We’ve had a lot more people calling to ask about the (FirstQuit) class, and what I’ve seen over the last month or two is that people do mention cost more,” said Hamilton. “Aside from the personal, social and health reasons (for quitting smoking), the cost is adding another piece to it. It’s kind of like the straw that broke the camel’s back.”
At Richmond Community College, Director of Enrollment Management Daphne Stancil said students have access to cessation classes for a nominal fee through the college’s partnership with FirstHealth, and under the auspices of a grant from the same trust fund that makes QuitlineNC possible.
“The class includes all cessation supplies,” Stancil said. “Depending on the student’s assessment, that can be anything from patches to counseling to gum, etc.”
Beginning on January 1, 2010, all RCC sites, including parking lots, will become tobacco-free, according to Stancil, and the school is currently preparing to host the Sandhills Tobacco-Free Summit on May 1.

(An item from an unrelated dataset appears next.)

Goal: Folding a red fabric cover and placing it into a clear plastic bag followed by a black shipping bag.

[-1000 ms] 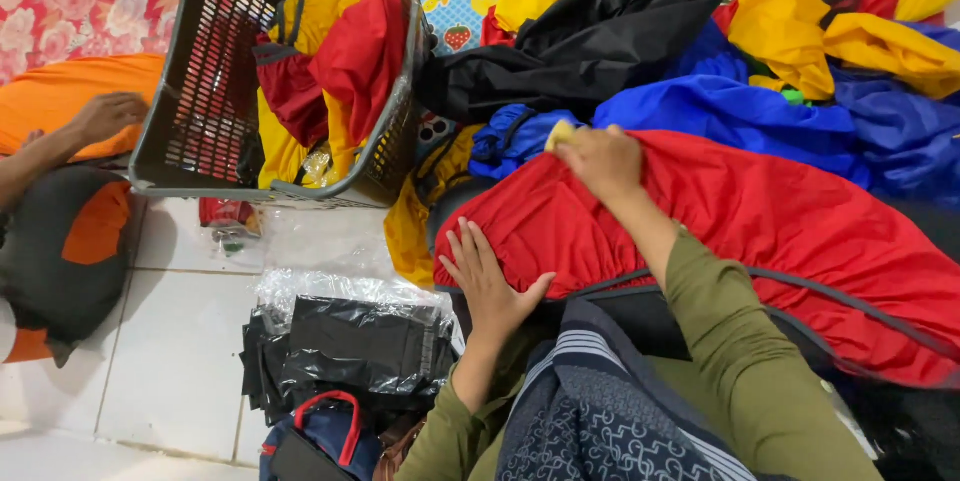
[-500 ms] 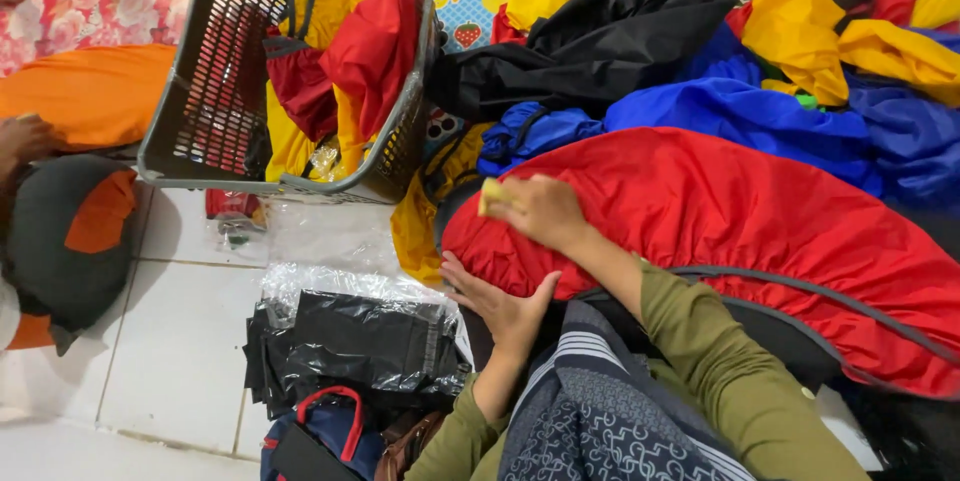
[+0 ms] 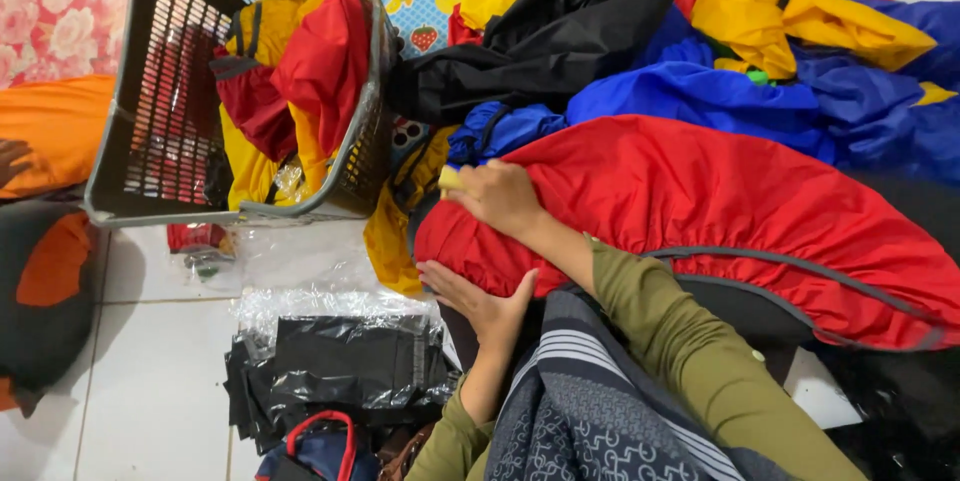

So far, she said increased tobacco prices hasn’t changed the enrollment in cessation classes, but that enrollment has remained “pretty steady.”
“The use of tobacco is definitely a personal choice,” Stancil said.
Indeed, at FirstHealth Family Care Center in Ellerbe, Licensed Practical Nurse Cathy Cloninger said she has yet to see an increase in people looking to kick the habit.
“We get one or two calls a week (regarding smoking cessation), but that’s about normal,” said Cloninger.
“We haven’t really seen a difference with smokers since the tax increase on cigarettes,” said Will Smith, emergency room manager at Sandhills Regional Medical Center in Hamlet. “We always have smokers come through our ER with general complaints of coughing, shortness of breath and other respiratory-related illnesses.”
According to Hamilton, the alleviation of tobacco-related health problems is a cessation benefit that’s easy to see. Now, some of her clients are also finding creative ways to visualize the money they have saved by cutting back or quitting for good.
“They’re taking that money and putting it aside, oftentimes they put it somewhere they can see it,” said Hamilton. “One patient actually calls it her ‘squirrel money.’ When she feels stressed or wants to smoke, and needs support, she can actually look at the money and think of all the things she can do with it. And as we know, in today’s economy, every dollar helps every family.”